#### Exercise description:
Once the line with "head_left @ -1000" is found in the entries below, repeat it and each following line exactly, up to and including the line with "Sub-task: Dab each". Add no other lines.

Stored items from a collection
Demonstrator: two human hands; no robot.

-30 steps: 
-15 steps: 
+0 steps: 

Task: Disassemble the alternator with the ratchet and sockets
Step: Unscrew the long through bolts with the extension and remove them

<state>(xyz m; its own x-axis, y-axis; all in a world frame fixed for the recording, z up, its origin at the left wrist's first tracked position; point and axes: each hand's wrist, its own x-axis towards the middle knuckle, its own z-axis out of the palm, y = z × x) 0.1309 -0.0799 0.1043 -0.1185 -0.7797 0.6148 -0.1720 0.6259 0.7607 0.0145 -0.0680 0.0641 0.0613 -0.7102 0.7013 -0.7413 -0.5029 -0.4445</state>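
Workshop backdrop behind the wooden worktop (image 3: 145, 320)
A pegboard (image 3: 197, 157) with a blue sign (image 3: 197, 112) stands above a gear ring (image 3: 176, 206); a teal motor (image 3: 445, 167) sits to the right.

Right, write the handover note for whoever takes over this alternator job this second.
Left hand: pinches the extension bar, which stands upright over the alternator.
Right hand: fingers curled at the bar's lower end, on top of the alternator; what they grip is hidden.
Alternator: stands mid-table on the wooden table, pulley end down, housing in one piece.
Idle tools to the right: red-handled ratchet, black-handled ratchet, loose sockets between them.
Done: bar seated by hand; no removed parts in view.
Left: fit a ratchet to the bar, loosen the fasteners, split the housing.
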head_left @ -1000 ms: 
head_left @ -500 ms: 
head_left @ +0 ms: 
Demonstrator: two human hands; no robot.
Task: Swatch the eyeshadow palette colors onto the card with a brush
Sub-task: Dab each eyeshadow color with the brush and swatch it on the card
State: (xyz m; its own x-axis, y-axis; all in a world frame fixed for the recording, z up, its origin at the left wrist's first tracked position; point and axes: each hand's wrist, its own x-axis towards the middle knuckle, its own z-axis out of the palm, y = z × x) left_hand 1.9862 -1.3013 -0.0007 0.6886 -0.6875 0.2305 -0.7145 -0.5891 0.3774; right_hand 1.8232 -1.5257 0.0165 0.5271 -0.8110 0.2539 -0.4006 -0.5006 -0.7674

#### Answer space:
head_left @ -1000 ms: 
head_left @ -500 ms: 
head_left @ +0 ms: 
Demonstrator: two human hands; no robot.
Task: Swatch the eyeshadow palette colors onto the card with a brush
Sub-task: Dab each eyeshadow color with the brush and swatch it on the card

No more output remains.